Exercise -> Count the lines below that include the word "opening" and write that number alone.

Start of Records to use

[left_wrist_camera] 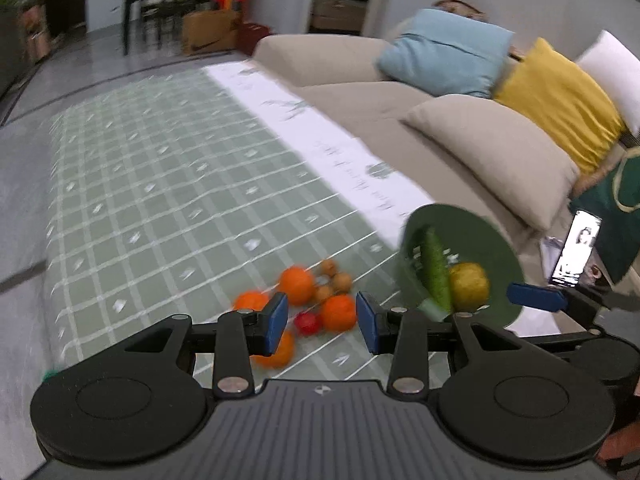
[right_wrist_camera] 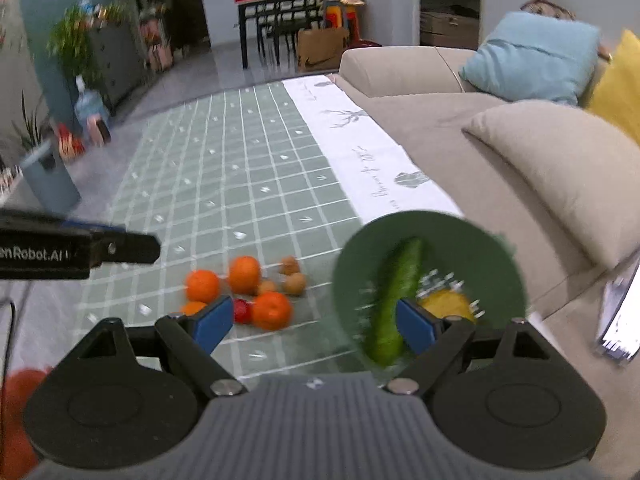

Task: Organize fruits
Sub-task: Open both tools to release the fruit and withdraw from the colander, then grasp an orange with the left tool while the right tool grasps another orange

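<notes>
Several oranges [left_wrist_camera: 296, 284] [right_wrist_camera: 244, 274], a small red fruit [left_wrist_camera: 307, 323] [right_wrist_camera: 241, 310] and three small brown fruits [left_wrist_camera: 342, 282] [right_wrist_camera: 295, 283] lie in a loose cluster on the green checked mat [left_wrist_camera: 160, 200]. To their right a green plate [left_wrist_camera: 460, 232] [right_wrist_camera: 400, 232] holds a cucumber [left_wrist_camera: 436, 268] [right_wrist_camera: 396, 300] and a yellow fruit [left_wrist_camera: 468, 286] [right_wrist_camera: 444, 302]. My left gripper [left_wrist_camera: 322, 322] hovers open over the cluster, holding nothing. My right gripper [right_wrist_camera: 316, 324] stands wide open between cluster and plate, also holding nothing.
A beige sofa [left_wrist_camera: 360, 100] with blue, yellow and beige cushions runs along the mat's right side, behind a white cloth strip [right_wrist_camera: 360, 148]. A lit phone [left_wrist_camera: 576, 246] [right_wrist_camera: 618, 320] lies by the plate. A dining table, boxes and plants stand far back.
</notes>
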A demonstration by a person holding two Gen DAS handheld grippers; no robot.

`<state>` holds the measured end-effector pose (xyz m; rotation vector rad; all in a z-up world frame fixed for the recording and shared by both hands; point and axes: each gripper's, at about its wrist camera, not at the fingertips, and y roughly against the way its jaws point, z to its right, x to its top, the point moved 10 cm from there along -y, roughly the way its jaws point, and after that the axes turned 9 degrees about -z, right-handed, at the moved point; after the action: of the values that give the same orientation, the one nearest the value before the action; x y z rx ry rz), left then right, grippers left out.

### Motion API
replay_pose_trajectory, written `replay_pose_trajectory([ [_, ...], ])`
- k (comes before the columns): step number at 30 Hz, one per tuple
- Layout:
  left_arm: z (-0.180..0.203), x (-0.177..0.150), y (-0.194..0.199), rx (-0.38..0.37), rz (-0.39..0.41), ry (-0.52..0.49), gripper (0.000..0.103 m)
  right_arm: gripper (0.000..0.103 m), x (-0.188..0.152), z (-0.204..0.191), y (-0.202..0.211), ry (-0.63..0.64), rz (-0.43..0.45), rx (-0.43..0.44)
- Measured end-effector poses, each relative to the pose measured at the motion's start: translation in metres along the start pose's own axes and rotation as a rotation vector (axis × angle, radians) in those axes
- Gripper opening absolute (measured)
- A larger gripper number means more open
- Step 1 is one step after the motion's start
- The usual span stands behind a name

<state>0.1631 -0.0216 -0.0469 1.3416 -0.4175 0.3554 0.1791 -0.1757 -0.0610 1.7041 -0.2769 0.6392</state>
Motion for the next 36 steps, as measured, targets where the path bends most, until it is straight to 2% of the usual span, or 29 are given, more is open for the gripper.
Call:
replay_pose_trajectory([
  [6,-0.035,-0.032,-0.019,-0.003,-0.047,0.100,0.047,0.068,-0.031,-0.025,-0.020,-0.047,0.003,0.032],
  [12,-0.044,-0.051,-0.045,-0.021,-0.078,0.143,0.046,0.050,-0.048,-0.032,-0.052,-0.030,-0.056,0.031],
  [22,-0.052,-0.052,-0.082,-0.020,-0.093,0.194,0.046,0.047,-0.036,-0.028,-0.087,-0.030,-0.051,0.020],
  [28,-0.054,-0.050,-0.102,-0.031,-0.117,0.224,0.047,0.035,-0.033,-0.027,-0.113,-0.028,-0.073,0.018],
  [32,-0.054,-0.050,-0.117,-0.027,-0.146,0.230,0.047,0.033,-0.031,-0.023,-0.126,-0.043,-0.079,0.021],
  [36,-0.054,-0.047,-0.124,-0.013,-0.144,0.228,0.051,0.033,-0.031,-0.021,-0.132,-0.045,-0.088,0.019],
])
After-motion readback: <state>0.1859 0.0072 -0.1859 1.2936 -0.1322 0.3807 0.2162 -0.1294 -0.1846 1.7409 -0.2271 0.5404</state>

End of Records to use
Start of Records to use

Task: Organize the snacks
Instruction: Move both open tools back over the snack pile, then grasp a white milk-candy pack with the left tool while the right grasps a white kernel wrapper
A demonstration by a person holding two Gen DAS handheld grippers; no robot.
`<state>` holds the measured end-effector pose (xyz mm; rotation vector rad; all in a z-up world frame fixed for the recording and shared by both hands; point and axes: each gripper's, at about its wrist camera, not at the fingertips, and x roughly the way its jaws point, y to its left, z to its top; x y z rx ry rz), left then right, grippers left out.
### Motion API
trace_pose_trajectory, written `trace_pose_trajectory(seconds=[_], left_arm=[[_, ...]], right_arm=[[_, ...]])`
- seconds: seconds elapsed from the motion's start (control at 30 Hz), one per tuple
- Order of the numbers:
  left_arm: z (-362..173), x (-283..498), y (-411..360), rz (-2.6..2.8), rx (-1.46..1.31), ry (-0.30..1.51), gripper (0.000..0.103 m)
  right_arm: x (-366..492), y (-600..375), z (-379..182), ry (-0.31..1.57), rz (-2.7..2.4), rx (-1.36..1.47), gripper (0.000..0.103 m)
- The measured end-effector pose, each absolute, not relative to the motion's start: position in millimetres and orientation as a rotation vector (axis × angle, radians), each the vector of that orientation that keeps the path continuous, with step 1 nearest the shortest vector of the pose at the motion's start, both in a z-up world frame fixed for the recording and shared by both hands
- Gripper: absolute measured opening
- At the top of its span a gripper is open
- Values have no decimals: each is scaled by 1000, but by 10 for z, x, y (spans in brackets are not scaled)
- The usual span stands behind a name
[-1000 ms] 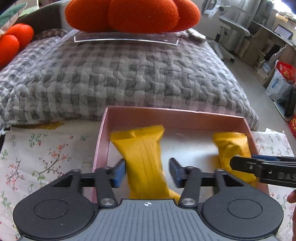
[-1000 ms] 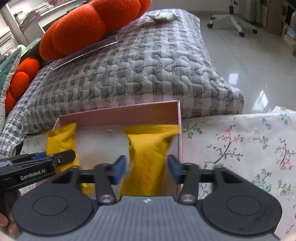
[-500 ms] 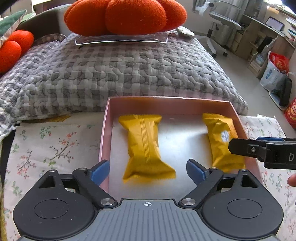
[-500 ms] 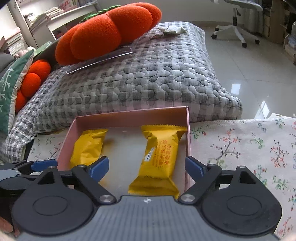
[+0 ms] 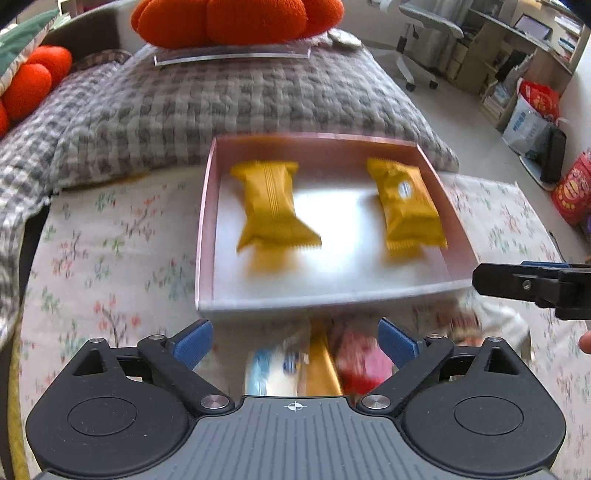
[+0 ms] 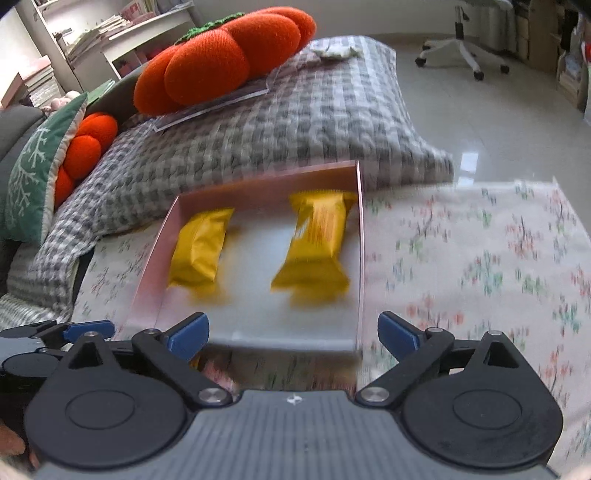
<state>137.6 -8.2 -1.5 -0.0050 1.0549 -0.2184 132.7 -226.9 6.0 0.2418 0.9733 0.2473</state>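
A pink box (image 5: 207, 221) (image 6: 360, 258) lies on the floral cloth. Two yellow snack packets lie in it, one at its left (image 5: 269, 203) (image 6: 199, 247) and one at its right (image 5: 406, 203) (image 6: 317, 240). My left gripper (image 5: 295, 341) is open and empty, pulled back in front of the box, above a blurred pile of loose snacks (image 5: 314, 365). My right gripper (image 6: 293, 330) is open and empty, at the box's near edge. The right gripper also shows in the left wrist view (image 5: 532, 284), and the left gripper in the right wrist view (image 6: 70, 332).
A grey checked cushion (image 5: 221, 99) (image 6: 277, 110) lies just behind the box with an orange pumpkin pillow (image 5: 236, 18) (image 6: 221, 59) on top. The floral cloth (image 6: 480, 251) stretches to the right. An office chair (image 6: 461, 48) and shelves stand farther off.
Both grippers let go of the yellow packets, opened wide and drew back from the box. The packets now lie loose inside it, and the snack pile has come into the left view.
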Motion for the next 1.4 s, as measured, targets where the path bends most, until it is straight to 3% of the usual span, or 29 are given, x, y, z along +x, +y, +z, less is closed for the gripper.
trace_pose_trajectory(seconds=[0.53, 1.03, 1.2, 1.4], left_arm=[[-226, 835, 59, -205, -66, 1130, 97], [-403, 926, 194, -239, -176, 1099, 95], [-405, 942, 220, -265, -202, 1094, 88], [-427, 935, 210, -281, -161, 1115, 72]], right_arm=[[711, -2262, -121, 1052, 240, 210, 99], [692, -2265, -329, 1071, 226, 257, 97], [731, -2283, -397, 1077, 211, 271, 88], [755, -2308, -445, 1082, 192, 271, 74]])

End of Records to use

Reply to the exercise -> 2